Rule #1: Don't Panic

footprints at sandbanks - monica lacey 201
Yesterday I babysat the two young children of a good friend.  We had a pretty jam-packed day of activities, but in a quiet afternoon lull the three of us got to talking about swimming.  It turned out they didn't really understand floating, so I explained about the air in your lungs and so on.  Then they asked 'how come people sink sometimes?' and I explained the concept of panic to them, and how you stop breathing when you panic and then you won't float.  They thought about it and concluded that it was best, indeed, not to panic. 

It was a timely and interesting conversation for me to have with these wise little ones in my current in-between state of post-graduation, post-residency limbo.  An excellent reminder:  don't panic.  Okay.  There are so many things they don't tell you in art school, and maybe if they did tell you it would make you run the other way.  They don't tell you that if you open yourself to be authentic in your work that it will open you to feeling most everything around you.  They don't tell you how to deal with that or filter it.  They don't tell you that when you finish you will suddenly be in the middle of the ocean on a tiny ship with no map and no compass.  They certainly don't tell you that there is no map or compass.

This is the point where faith must kick in and be the water in which you can float.  Absolutely everything that has happened since I started down this path of dedicating myself to my art has been a clear validation that I am going the right way.  So I suppose I'll just continue and see where it goes, attempting to bludgeon my harsh inner critic into a submissive silence all the while.  Amazing that some people imagine the life of a working artist to be an easy one...but honestly, I can't imagine doing anything else.  :)

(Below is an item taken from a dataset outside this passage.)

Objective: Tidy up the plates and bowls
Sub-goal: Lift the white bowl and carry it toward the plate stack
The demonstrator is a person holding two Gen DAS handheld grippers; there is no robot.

So, back to the drawing board.  Literally and metaphorically.  And trying not to get hopelessly distracted by the internet feeding me things like this and this and this.  Recently I went to see Beginners at the wonderful local rep cinema, City Cinema, here in Charlottetown.  It was a wonderfully cathartic film - at one point all you could here were quiet sobs in the theater, followed not long after by laughter.  It's all about starting over, and doing your best because it is always worth it to try.

1 comment:

  1. Monica,
    You will find as you navigate through life that there will always be occasions during which you realize that no one has had words to prepare you. The reason for this is two fold. One, sometimes there are no words to express what one will be feeling or experiencing. And second, if there were some words, and someone tried to convey those words, we really wouldn't believe them.
    The self knowledge and truth is in the experience and not in the truth and telling of another's experience.
    In truth, we would not believe them.